On 2019-12-06 11:46, Martin Constantino–Bodin wrote:

>  Some context first.  So there has been this changeset that triggered
> some discussions: https://www.openstreetmap.org/changeset/77845837
> Changeset comments in not a great place for discussion, so I suggest
> that we continue here.  (Thanks @SomeoneElse for the link! ☺) First,

> The issue comes in places where there is not a particular language,
> like oceans, most seas, or places like Antartica.  In most of these
> places, the “name” tag is actually using the English name.
> 
> The issue is that English, despite being a de facto internal language,
> is felt by some communities as a non-neutral choice, given all the
> inequalities it yields among people in the world, given its
> complexity, etc.  The Esperanto community is particularly criticising
> the choice of the English language as an international language.

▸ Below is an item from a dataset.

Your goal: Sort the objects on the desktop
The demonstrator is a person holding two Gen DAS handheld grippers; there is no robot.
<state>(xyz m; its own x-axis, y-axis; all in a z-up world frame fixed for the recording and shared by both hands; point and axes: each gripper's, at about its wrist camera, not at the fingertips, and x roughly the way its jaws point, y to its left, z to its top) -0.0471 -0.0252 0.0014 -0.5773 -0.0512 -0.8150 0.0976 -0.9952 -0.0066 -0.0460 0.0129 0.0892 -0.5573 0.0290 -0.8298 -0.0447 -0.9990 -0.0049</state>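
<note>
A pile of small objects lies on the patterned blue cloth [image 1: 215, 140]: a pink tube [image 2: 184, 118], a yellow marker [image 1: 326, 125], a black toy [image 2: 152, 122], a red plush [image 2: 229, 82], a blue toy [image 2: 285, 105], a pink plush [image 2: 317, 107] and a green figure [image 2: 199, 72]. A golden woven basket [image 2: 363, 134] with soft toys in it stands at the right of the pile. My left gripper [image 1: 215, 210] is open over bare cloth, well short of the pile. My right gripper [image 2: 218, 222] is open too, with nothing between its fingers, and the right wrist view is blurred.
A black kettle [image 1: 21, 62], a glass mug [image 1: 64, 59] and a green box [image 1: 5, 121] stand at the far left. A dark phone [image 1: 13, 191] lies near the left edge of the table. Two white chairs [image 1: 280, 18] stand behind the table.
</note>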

IMHO that is more a "he says, she says" argument than anything valid. To 
me it comes more across that a small community wants to push its own 
agenda.
That may be unfair because I don't know how big the Esperanto community 
is, so it is IMHO.

> The question I would like to ask is about the relevance of having a
> “name” tag in places where there is no default language—knowing
> that all the “name:en”, “name:eo”, etc. are already there.  I
> can imagine that some renderers might expect to always be a tag
> “name”, and I wonder how fixable this is (especially in the cases
> where there is a localised name).  If you have any argumented pointer
> about this, I would be interested.

Removing the name tag does not solve any problem. The renderer for the 
map (or any program that needs to display the name tag) needs to make a 
decision which tag to display. If the name tag is not present it will 
have to fall back to another one.
In cases where you are running a program on your computer, this decision 
might be easy: the language setting of your computer (like JOSM does). 
In cases where you make something for a general audience, that decision 
will not be so easy. Then you will get into this discussion about "what 
language is used most" or "we don't feel comfortable having an in our 
eyes non-neutral language pushed up to us".

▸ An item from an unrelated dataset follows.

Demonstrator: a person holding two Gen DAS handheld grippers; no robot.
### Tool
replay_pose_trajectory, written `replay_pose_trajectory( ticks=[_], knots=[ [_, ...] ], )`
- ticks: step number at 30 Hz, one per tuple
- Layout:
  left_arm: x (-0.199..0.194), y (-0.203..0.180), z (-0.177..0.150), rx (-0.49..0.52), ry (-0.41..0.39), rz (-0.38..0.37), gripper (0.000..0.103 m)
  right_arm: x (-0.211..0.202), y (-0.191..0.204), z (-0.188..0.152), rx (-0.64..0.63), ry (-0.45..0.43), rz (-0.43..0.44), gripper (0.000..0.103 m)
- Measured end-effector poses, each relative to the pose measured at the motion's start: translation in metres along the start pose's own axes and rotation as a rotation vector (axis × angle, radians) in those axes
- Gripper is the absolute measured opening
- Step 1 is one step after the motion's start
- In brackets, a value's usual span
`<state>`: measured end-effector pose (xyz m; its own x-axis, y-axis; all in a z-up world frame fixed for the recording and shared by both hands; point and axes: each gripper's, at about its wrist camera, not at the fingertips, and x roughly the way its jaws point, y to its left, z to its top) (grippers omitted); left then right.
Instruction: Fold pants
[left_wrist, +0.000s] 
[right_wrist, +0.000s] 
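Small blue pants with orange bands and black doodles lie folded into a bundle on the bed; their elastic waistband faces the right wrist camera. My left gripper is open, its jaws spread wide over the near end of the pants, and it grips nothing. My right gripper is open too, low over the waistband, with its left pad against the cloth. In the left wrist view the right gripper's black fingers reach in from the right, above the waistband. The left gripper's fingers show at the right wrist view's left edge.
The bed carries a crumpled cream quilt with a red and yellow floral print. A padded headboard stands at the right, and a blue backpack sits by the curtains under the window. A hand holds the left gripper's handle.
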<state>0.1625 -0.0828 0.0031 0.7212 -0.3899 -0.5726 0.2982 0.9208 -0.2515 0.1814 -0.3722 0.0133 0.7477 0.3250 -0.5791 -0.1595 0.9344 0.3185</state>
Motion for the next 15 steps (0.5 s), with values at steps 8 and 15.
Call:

I am biased. I don't know Esperanto. Therefore I would be against 
rendering everything that is not nation-specific in Esperanto.

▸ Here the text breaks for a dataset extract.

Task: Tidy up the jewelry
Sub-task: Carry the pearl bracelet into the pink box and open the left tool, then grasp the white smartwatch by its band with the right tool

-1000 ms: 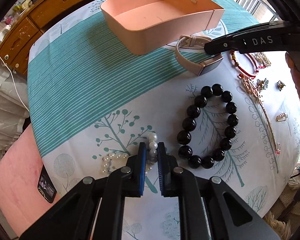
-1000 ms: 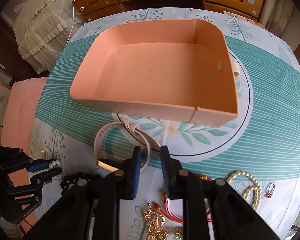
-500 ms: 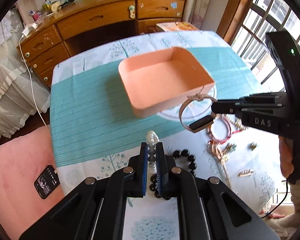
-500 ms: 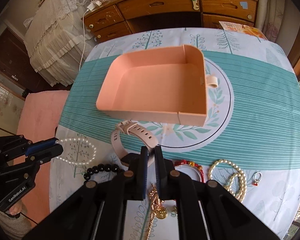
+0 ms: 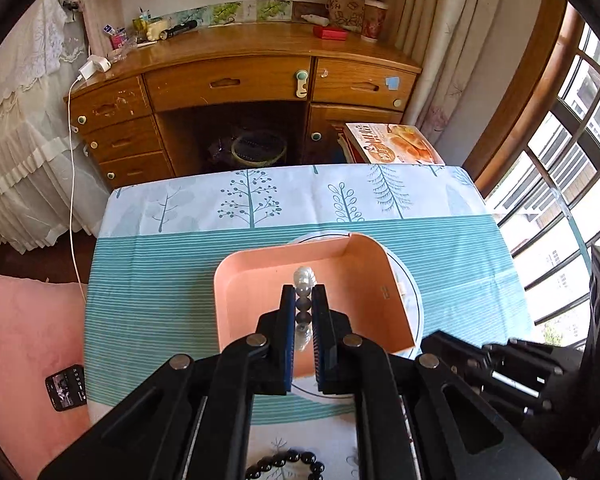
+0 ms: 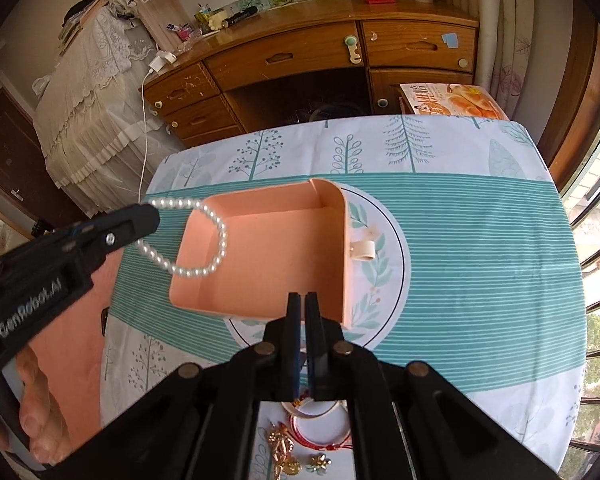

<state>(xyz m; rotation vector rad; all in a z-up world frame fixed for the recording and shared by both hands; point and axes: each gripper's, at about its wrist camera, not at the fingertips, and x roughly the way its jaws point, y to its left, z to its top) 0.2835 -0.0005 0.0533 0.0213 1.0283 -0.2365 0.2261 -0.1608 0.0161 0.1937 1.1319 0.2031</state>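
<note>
My left gripper (image 5: 303, 292) is shut on a white pearl bracelet (image 5: 303, 280), whose beads sit stacked between the pads. In the right wrist view the pearl bracelet (image 6: 204, 240) hangs as a loop from the left gripper (image 6: 150, 220) over the left rim of the pink box (image 6: 268, 256). That pink box (image 5: 396, 300) stands open on the teal-striped cloth. My right gripper (image 6: 304, 300), jaws pressed together, hovers at the box's near edge. The beige watch strap (image 6: 314, 410) shows only as a loop under its fingers. The right gripper (image 5: 438, 344) appears at the lower right of the left wrist view.
A black bead bracelet (image 5: 288, 466) lies near the table's front edge. Gold jewelry (image 6: 282, 452) and a red string bracelet (image 6: 320, 438) lie under my right gripper. A phone (image 5: 66, 387) rests on pink bedding at left. A wooden desk (image 5: 240, 88) stands beyond the table.
Both grippers rose. The left one lifted the pearl bracelet off the cloth and carried it over the box. The right one closed on the watch strap and lifted toward the box.
</note>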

> As far as I know, the wiki doesn’t state anything about English
> being the default language for the name tag:
> https://wiki.openstreetmap.org/wiki/Names  It thus doesn’t feel like
> this question has already been discussed.  However, I never
> participated in the main OSM mailing list and thus missed any such
> discussions if they already took place.  If so, please give me an
> argumented link.

The problem arises out of one of the general OSM principles: use the 
name that is verifiable on the ground. This does not work well for 
oceans or any international body. No ocean has a sign affixed to it with 
its name (well, there might be signposts in different countries pointing 
to it).

So there is no real solution to it. Removing the name tag does not solve 
the problem because a renderer might choose to display name:en.
Changing the name tag to Esperanto does not solve the problem and doing 
that on a global scale I would also see as vandalism. Because why 
Esperanto? Is there a general consensus for that? That is how we operate 
on OSM.

Maybe the esperanto community can solve this by making their own Mapnik 
tiles and using their own www.openstreetmap.eo domain or using 
eo.openstreetmap.org. If they (or anyone else) want to look at the map 
with international names in Esperanto than it is there to use.
I for one would welcome something like that with all captions in latin 
script (like the public transport map, but in full Mapnik style).